* _Problem_
Which lines of the records contain the word "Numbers"? Show each of them.

[Source data]
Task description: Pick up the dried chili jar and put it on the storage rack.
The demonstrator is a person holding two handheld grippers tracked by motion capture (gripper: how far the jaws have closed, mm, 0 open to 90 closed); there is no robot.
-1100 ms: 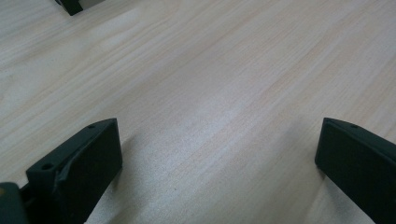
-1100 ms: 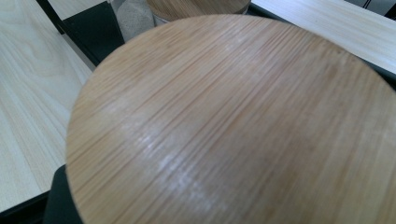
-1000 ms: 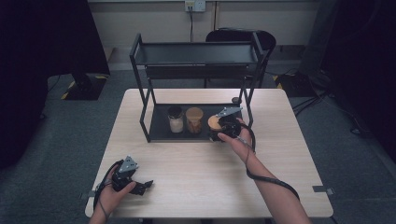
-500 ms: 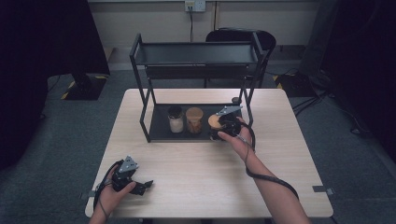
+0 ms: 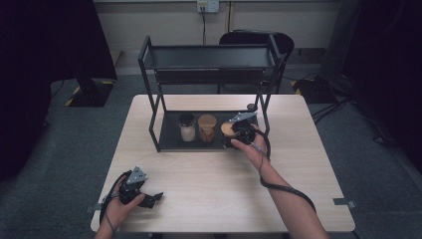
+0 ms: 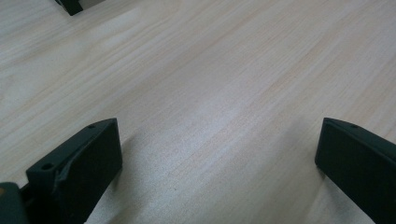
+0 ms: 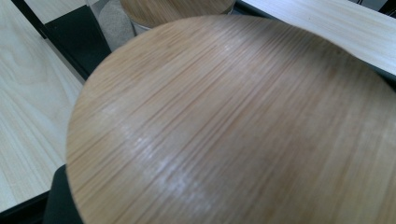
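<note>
While my right gripper [image 5: 233, 133] sits at the right end of the rack's [image 5: 209, 50] bottom tray [image 5: 171, 137], I judge the job as loading or unloading jars there, and it's mid-step.

Right side: the right gripper view looks straight down on a round wooden lid [image 7: 233, 121], very close. The jaws are hidden under it, so I can't see the pads. They stand as tight as they go, with the jar [image 5: 229, 131] right at them, so I read that as clamped on the jar, probably around its body below the lid. The jar is on or just above the tray, inside the rack's right legs; I can't tell whether it touches down.

Left side: my left gripper [image 5: 149, 198] rests near the table's [image 5: 308, 164] front left corner, well apart from the rack. The left gripper view shows both jaws spread wide with bare wood between them. It holds nothing.

Count:
- jars: three, all in the bottom tray, in a row. Left one has a dark top and pale contents [image 5: 187, 127], middle one a wooden lid [image 5: 207, 127], right one is in my grip.
- rack: one, two tiers, top shelf bare as far as I can see.
- chair [image 5: 278, 42]: one, behind the table.
- grippers: two.

Progress: if I'm placing, two jars are set and this third needs release and a pull-back. If I'm removing, none are out yet. No other jars on the table.
</note>
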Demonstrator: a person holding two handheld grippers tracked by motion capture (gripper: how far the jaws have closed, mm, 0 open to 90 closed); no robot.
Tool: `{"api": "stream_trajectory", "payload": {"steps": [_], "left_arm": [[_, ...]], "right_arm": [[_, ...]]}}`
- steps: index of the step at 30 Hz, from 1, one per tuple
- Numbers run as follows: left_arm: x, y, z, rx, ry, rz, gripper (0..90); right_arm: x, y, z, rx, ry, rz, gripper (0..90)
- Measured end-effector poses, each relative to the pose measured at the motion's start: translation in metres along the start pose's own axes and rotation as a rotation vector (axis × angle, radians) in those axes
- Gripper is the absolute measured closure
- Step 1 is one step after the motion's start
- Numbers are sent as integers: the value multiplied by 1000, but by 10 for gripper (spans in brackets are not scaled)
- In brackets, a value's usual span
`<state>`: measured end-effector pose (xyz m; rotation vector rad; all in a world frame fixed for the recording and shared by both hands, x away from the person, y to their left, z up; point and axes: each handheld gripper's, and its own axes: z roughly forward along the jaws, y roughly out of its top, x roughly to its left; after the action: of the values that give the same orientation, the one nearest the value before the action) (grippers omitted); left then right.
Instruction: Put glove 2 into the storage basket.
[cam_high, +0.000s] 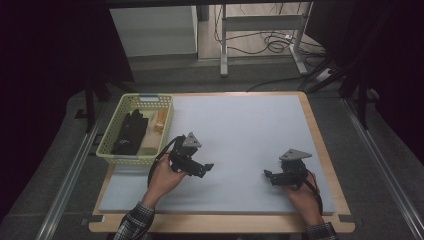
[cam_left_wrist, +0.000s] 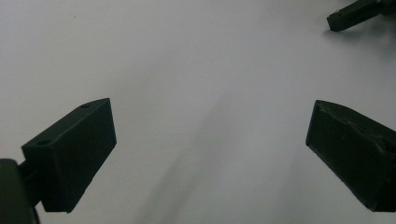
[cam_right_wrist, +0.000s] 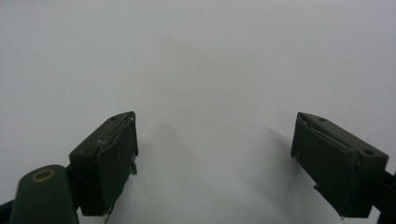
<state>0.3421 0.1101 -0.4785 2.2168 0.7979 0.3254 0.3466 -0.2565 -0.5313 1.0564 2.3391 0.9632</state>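
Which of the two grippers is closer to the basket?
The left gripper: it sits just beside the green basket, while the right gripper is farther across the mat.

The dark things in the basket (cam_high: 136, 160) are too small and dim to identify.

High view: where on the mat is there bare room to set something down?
The mat is bare from the basket to its right edge, and between the left hand-held gripper and right hand-held gripper. The basket itself is crowded.
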Motion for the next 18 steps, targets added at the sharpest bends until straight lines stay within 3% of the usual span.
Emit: {"api": "stream_trajectory", "payload": {"steps": [18], "left_arm": [[-6,-29,5,3,2,2,18]], "right_arm": [[0,0,0,0,1,-1,146]]}}
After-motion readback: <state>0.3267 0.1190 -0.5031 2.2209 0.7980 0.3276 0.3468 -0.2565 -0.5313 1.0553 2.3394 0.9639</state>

* _Result of the task_
- Numbers run as follows: left_arm: x, y, z, rx, ry, rz, gripper (0..90); right_arm: x, y, z, rx, ry, rz, gripper (0..90)
- Numbers are sent as integers: the value multiplied by 1000, but by 10 for gripper (spans in brackets are not scaled)

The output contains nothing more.